--- TASK DESCRIPTION ---
The reply should hold every line of the data below, unchanged, and none of the pictures.
** Opening INFORMATION PROVIDED block **
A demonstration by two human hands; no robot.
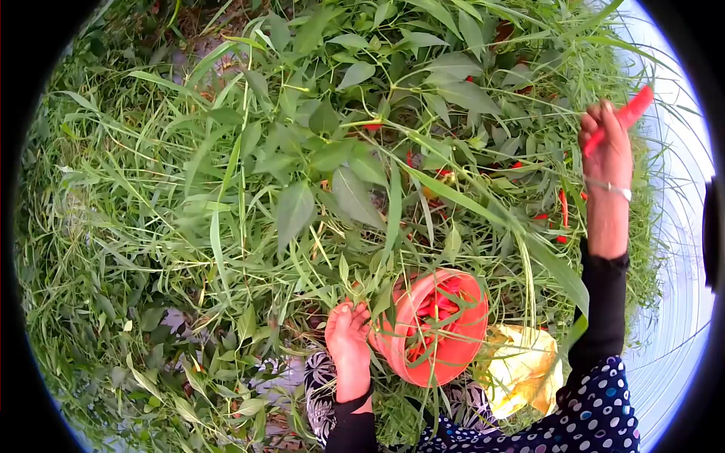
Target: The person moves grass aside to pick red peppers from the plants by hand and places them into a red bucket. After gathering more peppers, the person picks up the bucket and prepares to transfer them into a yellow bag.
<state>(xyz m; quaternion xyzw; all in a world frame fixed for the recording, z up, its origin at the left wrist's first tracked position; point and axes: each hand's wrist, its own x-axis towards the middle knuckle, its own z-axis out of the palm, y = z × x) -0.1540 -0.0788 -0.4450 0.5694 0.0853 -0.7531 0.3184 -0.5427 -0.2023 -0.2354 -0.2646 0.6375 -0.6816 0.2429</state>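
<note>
Far out to the right, my right hand [606, 143] is closed around red chili peppers [636, 107]; one long end sticks out beyond the fingers. My left hand [350, 331] is low in the middle, left of the bucket, with its fingers curled together among the leaves. What those fingers hold, if anything, cannot be made out. A red bucket [462, 351] leans in the weeds in front of my body, with several red chili peppers [436, 306] inside. Green pepper plants [351, 196] with broad leaves stand before me.
A yellow sack [521, 370] lies right of the bucket. More red peppers [563, 208] hang among the stems at right. Tall grass [544, 253] arches across the bucket's right side. Pale sheeting [683, 249] runs along the right edge.
</note>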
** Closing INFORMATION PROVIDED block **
--- EXPECTED ANSWER ---
A demonstration by two human hands; no robot.
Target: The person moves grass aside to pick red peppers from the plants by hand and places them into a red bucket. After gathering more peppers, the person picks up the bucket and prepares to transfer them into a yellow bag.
<state>(xyz m; quaternion xyzw; all in a world frame fixed for the recording, z up, its origin at the left wrist's first tracked position; point and axes: each hand's wrist, its own x-axis towards the middle knuckle, its own z-axis out of the palm, y = z × x) -0.1540 -0.0788 -0.4450 0.5694 0.0853 -0.7531 0.3184 -0.5427 -0.2023 -0.2354 -0.2646 0.6375 -0.6816 0.2429</state>
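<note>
Far out to the right, my right hand [606, 143] is closed around red chili peppers [636, 107]; one long end sticks out beyond the fingers. My left hand [350, 331] is low in the middle, left of the bucket, with its fingers curled together among the leaves. What those fingers hold, if anything, cannot be made out. A red bucket [462, 351] leans in the weeds in front of my body, with several red chili peppers [436, 306] inside. Green pepper plants [351, 196] with broad leaves stand before me.
A yellow sack [521, 370] lies right of the bucket. More red peppers [563, 208] hang among the stems at right. Tall grass [544, 253] arches across the bucket's right side. Pale sheeting [683, 249] runs along the right edge.
</note>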

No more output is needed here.